The war between patriotism and nationalism is raging, the lines between them are blurred. Patriotism is defined as the love of one’s country and identification with it whereas, nationalism is the obligation of loyalty or allegiance to the nation which outweighs other individual or group interests.
Love for the country does not mean to turn a blind eye to all the atrocities that happen and to pretend that everything is fine. It means to love the country for what it is, accept its faults and strive to make it better.
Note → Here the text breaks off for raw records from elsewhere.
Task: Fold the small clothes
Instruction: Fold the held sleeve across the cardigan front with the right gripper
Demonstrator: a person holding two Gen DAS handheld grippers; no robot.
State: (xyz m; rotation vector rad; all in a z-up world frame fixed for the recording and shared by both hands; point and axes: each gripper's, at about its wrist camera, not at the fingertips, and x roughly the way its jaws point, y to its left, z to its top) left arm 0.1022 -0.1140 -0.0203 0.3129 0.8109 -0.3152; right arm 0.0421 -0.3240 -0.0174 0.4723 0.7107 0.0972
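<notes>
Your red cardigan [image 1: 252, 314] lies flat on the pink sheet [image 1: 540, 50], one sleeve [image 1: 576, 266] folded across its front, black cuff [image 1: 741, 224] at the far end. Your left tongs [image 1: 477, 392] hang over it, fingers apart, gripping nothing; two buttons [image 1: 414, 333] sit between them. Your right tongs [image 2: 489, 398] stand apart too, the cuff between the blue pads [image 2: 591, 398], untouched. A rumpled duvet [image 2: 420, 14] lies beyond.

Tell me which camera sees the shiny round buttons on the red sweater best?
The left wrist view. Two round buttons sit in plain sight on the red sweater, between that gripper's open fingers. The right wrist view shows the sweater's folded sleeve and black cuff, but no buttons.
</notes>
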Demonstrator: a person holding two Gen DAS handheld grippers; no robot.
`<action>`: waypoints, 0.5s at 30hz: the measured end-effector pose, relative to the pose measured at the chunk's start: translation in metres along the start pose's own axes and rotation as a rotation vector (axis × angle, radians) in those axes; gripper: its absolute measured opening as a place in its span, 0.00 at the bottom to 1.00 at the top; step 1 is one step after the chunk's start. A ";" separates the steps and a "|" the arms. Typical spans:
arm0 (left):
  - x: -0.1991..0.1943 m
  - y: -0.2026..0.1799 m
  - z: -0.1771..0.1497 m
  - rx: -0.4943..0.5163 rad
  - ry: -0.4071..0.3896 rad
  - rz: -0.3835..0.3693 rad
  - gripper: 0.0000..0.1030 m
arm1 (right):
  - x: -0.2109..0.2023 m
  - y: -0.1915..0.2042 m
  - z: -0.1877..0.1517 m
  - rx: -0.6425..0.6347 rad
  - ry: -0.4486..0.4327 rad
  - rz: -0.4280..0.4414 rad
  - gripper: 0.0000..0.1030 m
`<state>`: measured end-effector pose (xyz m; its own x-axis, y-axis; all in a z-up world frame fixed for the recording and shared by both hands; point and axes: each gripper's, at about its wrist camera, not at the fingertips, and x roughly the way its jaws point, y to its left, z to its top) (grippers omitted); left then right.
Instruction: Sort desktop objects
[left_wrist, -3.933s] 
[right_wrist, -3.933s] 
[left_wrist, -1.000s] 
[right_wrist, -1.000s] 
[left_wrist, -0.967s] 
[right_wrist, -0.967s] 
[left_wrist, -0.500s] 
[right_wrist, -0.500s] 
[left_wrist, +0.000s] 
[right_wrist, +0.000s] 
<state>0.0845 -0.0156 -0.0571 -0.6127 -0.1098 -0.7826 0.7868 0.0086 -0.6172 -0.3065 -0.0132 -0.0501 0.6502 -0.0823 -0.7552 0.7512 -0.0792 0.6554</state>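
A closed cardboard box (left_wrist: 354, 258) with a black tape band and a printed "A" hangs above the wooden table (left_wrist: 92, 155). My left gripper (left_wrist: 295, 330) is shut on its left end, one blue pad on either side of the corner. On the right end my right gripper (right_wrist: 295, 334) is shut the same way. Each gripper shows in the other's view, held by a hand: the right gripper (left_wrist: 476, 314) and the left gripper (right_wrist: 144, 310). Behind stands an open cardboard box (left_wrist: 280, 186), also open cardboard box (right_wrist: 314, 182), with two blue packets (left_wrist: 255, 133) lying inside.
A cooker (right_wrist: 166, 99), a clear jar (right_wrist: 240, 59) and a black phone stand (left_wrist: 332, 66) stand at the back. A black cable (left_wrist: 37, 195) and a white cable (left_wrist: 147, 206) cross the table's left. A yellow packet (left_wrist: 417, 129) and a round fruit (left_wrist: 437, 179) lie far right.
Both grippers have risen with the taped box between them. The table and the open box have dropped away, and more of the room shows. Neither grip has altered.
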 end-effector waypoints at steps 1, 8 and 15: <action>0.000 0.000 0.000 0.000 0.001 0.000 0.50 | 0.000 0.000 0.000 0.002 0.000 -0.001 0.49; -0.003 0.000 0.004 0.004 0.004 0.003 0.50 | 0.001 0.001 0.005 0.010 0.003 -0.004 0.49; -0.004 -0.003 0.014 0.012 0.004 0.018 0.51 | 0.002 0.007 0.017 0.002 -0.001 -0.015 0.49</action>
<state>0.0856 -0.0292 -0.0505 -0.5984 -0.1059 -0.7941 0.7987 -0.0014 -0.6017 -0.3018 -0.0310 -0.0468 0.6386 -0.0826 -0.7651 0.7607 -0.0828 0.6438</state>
(Before expanding further, I would like to clarify that I am an Indian and not an anti-national.)
- As the health crisis worsens, the easing of the lockdown at such a time, while being told to become “Aatma-Nirbhar” or self-reliant, is the government’s way of telling its people that it is incapable of handling the cases. While an ill-timed lockdown was announced with a four-hour notice, and an entire community was terrorized for spreading the virus by the media when cases were still in its hundreds, a “Bhoomipujan” attended by the leaders was glorified by the very same media when the coronavirus cases had already passed the two million mark.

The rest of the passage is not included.